■ **WHAT YOU WILL DO**:
Filter on the word "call": copy each matching line from the listing below.

■ **RECORDS SHOWN**:
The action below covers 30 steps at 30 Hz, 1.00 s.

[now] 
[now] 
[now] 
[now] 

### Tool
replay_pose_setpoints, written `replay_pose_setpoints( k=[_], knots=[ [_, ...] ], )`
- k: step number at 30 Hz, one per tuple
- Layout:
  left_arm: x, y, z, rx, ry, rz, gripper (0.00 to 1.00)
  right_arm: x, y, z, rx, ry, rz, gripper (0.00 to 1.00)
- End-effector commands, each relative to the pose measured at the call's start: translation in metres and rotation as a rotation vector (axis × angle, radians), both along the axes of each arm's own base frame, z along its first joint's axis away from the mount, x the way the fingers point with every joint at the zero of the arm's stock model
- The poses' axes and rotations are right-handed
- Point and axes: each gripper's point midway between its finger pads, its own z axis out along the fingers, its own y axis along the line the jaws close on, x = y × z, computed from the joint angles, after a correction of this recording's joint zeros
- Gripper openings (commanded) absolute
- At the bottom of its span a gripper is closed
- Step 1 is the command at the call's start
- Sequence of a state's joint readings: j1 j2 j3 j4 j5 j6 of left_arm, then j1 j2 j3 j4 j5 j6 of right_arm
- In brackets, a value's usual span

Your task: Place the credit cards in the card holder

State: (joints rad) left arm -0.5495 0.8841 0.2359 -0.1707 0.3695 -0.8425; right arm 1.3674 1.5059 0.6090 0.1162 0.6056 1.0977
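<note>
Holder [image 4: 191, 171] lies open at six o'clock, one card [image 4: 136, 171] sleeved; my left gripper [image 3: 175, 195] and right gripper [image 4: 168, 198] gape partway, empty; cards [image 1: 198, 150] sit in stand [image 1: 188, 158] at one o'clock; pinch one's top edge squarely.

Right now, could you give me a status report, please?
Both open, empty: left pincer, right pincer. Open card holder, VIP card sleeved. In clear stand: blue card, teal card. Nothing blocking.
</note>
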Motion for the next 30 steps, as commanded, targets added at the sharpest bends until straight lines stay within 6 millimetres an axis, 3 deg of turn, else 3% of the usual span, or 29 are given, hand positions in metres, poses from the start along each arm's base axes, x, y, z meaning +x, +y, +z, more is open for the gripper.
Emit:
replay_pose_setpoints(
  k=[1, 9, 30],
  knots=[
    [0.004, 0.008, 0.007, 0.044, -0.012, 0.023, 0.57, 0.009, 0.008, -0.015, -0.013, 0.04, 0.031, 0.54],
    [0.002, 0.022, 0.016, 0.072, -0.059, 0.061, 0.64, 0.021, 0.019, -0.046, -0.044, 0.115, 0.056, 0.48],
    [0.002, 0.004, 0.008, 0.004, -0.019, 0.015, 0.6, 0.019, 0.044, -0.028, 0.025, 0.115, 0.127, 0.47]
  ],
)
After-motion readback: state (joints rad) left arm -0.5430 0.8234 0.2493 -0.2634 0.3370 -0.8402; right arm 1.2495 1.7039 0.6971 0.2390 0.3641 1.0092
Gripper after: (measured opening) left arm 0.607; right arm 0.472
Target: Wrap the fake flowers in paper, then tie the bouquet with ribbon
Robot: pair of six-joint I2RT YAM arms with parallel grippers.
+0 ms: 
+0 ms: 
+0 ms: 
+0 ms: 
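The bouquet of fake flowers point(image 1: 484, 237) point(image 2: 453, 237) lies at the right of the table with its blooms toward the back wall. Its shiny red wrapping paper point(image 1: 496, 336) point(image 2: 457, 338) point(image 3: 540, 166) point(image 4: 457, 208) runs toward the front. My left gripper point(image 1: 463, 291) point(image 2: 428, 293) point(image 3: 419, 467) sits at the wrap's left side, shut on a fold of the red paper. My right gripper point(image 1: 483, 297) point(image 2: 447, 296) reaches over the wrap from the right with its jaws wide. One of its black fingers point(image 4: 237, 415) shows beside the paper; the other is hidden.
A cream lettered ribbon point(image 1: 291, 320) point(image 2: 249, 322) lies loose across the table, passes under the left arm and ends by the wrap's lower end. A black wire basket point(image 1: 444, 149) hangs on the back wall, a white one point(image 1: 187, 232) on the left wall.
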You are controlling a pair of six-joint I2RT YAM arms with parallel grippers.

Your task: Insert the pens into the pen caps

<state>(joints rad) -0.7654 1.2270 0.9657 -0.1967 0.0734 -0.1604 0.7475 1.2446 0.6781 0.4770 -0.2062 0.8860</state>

■ **SOLUTION TO THIS TASK**:
- End-effector commands, each relative to the pose measured at the call's start: translation in metres and rotation as a rotation vector (axis × angle, radians), both along the axes of each arm's own base frame, z along its first joint's axis away from the mount, x the way the fingers point with every joint at the zero of the arm's stock model
- Step 1 is the command at the call's start

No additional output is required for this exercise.